Historische Postkarte vom Ortsteil OberhäslichDer Ortsname wurde 1445 Heselicht geschrieben und bedeutet "Ort am Haselbusch". Die Gemarkung Oberhäslich liegt im Rodungsstreifen zwischen Dippoldiswalder und Hirschbacher Heide.

Die Flurnamen Hecken und Erlicht weisen ebenfalls auf früheres Gehölz hin.
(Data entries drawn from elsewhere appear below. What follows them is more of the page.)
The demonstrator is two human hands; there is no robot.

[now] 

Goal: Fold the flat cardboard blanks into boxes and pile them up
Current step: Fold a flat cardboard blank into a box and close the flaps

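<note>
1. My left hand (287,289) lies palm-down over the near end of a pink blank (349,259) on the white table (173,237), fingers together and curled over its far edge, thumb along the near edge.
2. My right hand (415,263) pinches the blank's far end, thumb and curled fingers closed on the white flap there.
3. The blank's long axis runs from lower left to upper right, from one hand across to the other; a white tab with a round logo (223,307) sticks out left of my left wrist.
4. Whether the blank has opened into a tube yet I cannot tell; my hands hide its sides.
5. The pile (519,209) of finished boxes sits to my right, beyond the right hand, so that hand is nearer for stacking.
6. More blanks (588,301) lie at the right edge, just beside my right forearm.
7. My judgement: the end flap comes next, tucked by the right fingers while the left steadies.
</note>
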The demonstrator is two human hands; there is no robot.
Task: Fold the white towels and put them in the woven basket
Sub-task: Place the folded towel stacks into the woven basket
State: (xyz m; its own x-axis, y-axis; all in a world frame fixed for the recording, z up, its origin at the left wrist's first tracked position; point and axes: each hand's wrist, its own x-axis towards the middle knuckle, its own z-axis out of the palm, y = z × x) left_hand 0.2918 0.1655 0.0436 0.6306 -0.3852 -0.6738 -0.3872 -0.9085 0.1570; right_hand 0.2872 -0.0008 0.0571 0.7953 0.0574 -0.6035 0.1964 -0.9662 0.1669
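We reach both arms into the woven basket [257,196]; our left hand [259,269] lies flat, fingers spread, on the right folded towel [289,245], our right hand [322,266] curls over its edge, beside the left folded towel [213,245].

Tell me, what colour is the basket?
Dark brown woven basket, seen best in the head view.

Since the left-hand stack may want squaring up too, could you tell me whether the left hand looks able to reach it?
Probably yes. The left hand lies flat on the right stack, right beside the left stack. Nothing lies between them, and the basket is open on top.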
Auf halbem Weg zum Heidehof wurde ein Steinkreuz mit Seitenarmen aufgestellt.

Nach Westen zogen sich bis zu 2 km lange Waldhufen hin, während sich nach Osten nur kurze Feldstreifen erstrecken. Weitere Feldanteile existierten um Sonneberg und Steinberg.

Einen abgelegten Flurteil bildet das Gebiet um den Hafterteich. Seine Zugehörigkeit zum Dorf kommt durch den früheren Namen Heseler Teich zum Ausdruck. Die dort befindliche Teichmühle gehörte zum Besitz des Oberhäslicher Freigutes.

Das Freigut wurde 1550 Vorwerk des Rittergutes Dippoldiswalde und gelangte 1569 durch Kauf an den Kurfürsten August. Er setzte sich über sein 1563 erlassenes Verbot zur Vergrößerung der Rittergüter hinweg und erweiterte den Oberhäslicher Besitz durch "Auskaufen mehrerer Bauernfelder".

Heute gehört Oberhäslich sowie der Ortsteil Reinberg zu Dippoldiswalde.